State the number of lines below in which the word "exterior" appears. Nothing else belongs in the answer.

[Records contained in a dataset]
*** Begin section ***

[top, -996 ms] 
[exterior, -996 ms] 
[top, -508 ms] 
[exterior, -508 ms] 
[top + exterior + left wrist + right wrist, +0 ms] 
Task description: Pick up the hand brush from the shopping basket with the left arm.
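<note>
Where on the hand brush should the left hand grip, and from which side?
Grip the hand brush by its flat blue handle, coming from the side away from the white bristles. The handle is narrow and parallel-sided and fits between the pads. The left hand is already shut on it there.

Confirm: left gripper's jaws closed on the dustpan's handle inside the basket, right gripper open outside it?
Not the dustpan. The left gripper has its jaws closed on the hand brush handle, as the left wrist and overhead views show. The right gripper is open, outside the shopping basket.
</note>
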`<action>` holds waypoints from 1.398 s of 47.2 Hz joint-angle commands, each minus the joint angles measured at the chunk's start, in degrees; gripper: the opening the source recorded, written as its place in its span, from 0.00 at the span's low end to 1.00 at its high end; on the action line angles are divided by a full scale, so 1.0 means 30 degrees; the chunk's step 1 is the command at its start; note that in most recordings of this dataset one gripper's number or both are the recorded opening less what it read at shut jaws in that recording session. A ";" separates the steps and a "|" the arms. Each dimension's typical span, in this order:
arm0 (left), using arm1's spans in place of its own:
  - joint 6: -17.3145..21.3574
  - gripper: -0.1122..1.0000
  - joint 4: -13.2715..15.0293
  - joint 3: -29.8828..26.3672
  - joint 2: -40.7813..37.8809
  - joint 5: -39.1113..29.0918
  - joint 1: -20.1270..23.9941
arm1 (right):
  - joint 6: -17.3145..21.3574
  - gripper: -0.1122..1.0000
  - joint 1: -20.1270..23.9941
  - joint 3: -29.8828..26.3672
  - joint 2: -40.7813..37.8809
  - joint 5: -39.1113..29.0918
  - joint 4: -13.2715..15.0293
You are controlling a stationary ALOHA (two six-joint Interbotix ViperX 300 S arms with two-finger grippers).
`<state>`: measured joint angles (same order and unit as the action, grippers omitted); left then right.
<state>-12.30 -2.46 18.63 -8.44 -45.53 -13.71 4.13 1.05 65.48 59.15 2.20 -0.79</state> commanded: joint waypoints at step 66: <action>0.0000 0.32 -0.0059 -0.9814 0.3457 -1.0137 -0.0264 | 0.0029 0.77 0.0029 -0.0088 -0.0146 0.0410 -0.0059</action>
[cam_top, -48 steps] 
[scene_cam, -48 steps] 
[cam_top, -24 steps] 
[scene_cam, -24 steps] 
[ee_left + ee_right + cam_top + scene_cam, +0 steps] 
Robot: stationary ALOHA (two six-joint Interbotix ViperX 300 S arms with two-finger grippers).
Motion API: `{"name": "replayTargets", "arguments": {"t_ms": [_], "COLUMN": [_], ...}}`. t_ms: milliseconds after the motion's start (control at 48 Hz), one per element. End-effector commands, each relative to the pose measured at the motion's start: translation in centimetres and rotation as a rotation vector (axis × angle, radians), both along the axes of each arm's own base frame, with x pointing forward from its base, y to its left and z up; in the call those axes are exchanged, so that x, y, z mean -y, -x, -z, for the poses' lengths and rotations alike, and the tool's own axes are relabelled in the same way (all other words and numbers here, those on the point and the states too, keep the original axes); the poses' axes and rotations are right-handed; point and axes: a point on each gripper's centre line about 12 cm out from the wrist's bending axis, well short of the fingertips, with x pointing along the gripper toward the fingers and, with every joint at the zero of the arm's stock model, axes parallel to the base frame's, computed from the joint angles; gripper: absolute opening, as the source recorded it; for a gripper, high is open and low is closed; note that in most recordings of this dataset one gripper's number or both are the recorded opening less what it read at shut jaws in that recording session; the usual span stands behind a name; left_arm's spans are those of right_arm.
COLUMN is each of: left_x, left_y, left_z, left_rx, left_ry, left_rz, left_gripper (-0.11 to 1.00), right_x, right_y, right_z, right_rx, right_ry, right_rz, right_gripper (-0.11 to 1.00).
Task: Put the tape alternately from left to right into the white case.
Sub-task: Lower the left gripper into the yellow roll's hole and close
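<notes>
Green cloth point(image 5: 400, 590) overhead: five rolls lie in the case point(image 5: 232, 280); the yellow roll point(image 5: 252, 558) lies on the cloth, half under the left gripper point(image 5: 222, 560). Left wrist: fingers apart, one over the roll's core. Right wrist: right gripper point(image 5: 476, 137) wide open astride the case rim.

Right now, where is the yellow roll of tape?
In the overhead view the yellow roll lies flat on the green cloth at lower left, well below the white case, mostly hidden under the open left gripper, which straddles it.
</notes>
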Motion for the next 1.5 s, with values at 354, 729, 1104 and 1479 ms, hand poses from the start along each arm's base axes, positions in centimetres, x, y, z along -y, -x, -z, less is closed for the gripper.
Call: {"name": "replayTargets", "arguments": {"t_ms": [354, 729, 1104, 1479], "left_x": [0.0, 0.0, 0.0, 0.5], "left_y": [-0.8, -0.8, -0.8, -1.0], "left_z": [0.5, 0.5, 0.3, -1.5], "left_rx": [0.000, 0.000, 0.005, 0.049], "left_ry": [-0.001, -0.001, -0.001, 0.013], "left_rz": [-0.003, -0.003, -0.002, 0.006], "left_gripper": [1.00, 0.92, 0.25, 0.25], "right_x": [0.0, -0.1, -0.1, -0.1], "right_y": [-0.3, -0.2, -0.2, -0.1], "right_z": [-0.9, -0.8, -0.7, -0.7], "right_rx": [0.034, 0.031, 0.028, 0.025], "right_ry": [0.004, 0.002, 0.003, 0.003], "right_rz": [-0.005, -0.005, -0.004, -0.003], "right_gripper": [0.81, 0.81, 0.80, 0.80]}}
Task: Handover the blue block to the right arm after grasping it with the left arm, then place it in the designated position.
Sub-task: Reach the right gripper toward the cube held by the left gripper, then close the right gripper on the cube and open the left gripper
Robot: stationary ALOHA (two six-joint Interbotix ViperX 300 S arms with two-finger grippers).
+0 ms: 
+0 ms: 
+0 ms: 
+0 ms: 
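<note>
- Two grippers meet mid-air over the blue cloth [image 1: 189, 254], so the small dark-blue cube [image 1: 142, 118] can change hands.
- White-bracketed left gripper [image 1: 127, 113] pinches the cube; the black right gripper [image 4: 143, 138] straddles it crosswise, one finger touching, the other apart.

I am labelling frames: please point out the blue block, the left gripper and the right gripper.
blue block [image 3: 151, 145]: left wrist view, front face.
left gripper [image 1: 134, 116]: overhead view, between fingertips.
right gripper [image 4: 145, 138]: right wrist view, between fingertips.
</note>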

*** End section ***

RESULT OF THIS EXERCISE -> 3